И я это делаю. Прощай, Таллия, — Каван внезапно дёргается ко мне и целует меня в лоб.
Я в полном шоке сижу на полу, наблюдая, как он уходит. Он даже не оборачивается, скрываясь за стеллажами, а я поверить не могу в то, что Каван так просто отказался от меня. И в то же время я благодарна ему за честность. А как же боль? Почему сейчас мне так больно от его слов и решений? Мы ведь могли стать друзьями.
Но не станем.
Мои глаза щиплет, и по щекам текут слёзы. Не могу объяснить своего состояния, но я чувствовала себя так же, когда умер мой брат.

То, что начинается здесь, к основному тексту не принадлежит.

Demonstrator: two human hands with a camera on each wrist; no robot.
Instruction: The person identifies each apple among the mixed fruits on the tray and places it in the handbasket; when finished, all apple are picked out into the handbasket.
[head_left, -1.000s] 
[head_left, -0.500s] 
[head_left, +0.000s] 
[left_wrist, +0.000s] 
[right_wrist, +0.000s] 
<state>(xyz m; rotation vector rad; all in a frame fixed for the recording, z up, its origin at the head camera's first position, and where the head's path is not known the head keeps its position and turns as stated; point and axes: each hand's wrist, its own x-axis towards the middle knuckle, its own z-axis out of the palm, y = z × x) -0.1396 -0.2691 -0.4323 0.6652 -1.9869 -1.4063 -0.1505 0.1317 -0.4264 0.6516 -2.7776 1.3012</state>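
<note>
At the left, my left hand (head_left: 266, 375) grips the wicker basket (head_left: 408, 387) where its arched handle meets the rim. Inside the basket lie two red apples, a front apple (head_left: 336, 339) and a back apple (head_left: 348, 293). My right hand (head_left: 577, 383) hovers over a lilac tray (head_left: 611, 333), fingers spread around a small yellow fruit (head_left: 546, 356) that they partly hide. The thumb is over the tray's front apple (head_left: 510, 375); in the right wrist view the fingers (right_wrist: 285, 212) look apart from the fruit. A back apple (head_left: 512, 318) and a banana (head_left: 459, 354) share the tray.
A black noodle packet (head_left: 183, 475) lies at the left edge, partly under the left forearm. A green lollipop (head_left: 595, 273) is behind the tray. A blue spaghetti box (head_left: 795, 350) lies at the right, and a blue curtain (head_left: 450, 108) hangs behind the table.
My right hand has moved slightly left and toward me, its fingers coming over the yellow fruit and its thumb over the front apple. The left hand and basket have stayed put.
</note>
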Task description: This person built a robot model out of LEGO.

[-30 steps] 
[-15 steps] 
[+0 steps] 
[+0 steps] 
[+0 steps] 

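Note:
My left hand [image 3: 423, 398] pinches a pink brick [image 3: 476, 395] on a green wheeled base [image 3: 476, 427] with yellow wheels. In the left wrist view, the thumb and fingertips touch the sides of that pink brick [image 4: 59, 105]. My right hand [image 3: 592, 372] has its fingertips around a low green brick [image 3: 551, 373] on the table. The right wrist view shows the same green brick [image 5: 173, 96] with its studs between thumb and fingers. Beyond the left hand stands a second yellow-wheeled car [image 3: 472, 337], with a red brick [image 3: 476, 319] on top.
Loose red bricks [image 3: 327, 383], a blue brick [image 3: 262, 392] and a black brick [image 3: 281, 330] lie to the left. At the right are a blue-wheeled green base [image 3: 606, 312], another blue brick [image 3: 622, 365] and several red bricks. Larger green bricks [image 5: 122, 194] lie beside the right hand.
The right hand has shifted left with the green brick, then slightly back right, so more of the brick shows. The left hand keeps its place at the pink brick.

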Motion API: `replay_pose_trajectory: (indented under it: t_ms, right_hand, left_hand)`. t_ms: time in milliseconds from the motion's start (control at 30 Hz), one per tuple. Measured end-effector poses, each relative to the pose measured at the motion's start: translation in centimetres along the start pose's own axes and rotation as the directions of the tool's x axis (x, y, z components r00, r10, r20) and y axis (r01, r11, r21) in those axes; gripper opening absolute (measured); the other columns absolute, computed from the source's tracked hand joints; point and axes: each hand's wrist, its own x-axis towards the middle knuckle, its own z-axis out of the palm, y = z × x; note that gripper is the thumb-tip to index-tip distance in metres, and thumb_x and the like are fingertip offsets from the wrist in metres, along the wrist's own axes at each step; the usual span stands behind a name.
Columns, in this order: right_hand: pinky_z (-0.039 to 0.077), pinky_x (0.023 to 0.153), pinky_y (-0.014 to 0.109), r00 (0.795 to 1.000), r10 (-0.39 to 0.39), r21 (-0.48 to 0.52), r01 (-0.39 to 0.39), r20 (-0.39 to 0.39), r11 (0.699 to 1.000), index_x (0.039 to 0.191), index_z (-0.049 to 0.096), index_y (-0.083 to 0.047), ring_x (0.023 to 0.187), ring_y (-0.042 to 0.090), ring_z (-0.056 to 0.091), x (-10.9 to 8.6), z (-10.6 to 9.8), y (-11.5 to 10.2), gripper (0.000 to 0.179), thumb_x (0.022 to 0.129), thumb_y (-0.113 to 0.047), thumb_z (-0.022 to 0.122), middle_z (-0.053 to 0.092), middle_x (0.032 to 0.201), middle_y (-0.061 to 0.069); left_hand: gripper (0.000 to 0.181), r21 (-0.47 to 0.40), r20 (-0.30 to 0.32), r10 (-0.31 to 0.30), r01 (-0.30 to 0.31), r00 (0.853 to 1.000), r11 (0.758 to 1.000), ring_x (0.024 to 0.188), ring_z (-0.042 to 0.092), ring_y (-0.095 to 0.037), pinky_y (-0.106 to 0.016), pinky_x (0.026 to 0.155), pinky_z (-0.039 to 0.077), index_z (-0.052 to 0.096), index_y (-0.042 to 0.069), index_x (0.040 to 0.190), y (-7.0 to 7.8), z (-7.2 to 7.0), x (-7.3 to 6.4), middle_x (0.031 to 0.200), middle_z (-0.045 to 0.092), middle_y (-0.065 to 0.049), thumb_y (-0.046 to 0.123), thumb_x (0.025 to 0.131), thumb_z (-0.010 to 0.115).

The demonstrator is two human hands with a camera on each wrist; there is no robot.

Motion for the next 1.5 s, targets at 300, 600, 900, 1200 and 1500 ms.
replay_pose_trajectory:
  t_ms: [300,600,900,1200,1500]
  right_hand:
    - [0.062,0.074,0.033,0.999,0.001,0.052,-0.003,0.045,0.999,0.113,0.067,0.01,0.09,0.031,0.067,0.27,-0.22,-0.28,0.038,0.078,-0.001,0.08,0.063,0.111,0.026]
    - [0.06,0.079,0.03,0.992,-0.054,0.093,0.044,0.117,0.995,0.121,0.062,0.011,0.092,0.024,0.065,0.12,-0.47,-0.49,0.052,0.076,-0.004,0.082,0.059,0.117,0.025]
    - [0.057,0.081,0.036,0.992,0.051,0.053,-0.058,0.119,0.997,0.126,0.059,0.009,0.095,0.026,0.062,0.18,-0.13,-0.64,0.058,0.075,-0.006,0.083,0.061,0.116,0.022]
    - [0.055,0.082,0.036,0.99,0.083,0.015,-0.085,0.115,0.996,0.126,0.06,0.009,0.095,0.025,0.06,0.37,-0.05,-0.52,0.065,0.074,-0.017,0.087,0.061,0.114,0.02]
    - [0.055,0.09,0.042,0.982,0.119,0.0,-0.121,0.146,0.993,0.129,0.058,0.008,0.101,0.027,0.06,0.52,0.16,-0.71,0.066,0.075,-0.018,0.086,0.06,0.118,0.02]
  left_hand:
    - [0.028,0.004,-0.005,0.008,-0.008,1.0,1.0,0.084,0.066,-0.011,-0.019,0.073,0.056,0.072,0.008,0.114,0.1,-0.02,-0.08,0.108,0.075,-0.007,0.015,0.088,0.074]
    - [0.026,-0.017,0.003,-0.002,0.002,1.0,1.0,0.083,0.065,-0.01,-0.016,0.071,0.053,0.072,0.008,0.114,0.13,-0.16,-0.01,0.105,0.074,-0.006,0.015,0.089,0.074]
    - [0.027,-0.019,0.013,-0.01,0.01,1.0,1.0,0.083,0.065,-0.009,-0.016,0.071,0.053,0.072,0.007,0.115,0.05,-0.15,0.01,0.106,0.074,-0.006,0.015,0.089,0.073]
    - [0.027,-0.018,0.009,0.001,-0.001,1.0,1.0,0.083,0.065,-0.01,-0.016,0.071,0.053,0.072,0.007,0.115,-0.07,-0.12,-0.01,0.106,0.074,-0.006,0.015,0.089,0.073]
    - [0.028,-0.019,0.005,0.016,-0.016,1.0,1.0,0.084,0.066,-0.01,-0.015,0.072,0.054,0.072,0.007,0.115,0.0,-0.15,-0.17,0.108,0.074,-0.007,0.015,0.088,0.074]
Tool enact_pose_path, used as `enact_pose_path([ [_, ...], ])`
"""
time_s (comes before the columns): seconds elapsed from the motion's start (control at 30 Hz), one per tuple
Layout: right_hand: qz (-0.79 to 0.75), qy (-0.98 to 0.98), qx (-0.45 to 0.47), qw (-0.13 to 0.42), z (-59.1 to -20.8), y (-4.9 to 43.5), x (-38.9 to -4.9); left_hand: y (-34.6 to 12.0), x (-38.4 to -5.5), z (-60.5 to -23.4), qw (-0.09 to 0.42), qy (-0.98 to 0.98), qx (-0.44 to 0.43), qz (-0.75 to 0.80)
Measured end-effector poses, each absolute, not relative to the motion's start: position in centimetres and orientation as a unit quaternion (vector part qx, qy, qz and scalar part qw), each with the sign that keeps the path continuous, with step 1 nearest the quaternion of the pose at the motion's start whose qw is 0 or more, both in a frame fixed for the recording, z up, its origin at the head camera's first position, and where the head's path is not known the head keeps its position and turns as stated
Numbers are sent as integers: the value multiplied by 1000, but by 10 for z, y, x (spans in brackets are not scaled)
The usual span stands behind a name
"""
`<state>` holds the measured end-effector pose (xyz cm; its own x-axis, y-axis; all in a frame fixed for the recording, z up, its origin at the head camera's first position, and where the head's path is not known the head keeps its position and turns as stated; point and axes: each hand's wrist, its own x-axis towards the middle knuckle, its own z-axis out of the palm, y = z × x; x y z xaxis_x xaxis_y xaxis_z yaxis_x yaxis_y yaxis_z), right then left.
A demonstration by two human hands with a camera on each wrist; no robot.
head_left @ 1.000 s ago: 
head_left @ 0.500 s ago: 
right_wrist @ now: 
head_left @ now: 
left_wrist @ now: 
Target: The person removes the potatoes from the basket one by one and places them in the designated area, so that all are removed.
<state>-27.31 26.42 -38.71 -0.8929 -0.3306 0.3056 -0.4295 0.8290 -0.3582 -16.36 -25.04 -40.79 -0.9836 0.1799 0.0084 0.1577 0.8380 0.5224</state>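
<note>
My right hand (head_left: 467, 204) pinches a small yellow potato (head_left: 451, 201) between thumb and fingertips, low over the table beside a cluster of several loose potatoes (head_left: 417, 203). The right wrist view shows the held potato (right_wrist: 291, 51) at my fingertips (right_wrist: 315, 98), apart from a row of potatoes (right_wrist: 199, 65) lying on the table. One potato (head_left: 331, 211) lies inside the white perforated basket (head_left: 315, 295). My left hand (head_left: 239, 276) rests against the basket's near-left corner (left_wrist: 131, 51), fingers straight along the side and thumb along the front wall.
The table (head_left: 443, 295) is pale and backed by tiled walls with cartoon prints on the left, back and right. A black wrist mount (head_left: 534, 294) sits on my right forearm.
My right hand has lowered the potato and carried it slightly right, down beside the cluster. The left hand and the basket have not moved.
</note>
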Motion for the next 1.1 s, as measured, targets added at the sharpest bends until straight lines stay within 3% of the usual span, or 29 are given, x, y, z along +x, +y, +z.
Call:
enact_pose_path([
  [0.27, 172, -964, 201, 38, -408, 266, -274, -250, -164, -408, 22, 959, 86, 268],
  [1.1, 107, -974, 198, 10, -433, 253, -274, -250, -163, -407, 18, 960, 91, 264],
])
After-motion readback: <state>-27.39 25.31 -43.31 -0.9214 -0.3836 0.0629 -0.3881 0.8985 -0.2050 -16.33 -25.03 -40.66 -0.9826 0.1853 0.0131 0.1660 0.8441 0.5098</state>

Я словно потеряла в этом мире человека, который был для меня важен. Но Каван был не так важен для меня, как мой брат. Брат был родным и близким, а Каван временным, и то я не хотела с ним видеться. Тогда почему мне так грустно?
Доезжаю до дома на автомате, постоянно думая о Каване.
Кажется, я слишком сильно привязалась к нему или очень долго на него смотрела, раз мне не хватает его уже сейчас. Я злюсь на себя за то, что обидела Кавана, не поняла его и не смогла принять. Он так одинок, чёрт возьми, и не менее раним, чем я. Каван считает меня слабой. Это обидно. Я всегда думала, что я сильная, раз смогла сбежать от матери и начать новую жизнь. Оказывается, я в себе ошибалась или во мне ошибся Каван, но не хочу проверять это.
— Ты ещё обижаешься на меня?
— Что? — Моргаю несколько раз и поворачиваю голову.
Ал протягивает мне бокал с водой.
— Я спросил, ты всё ещё обижаешься на меня за то, что было утром? — повторяет он.
— А что было утром? — удивляюсь я.
— Если ты не помнишь, то, значит, я прощён, — улыбается Ал и ставит на стол тарелку с яблоками.
Моё сердце болит вновь.
— Она врала мне, — шепчу я.
— Не понимаю. — Друг садится рядом со мной за небольшой столик.
— Моя мама, она врала мне всю мою жизнь. Вчера Каван отвёз меня в клинику и оплатил расширенный анализ крови на аллергическую реакцию. Утром пришли результаты, но я боялась их увидеть. А потом… пока он спал и обнимал меня, то передал мне свои силы. Мне было не страшно рядом с ним. Я посмотрела результаты анализов, и оказалось, у меня ни на что нет аллергии.
Совсем ни на что. Я могу есть всё что угодно, — произношу и поднимаю голову на Ала.
Он с печалью и сожалением смотрит на меня, затем находит мою руку и сжимает её.
— Мне жаль, Тэлс, но мы это подозревали.
— Да… да. И всё же так больно. Я не понимаю, за что она так поступила со мной? Почему была так жестока ко мне? Она, вообще, хоть когда-нибудь любила меня? Я больше не хочу её видеть.
Не хочу помнить о ней и испытывать боль из-за обмана. Если родной и близкий человек вот так ужасающе поступает со мной, как я могу верить другим людям? Выходит, что все врут?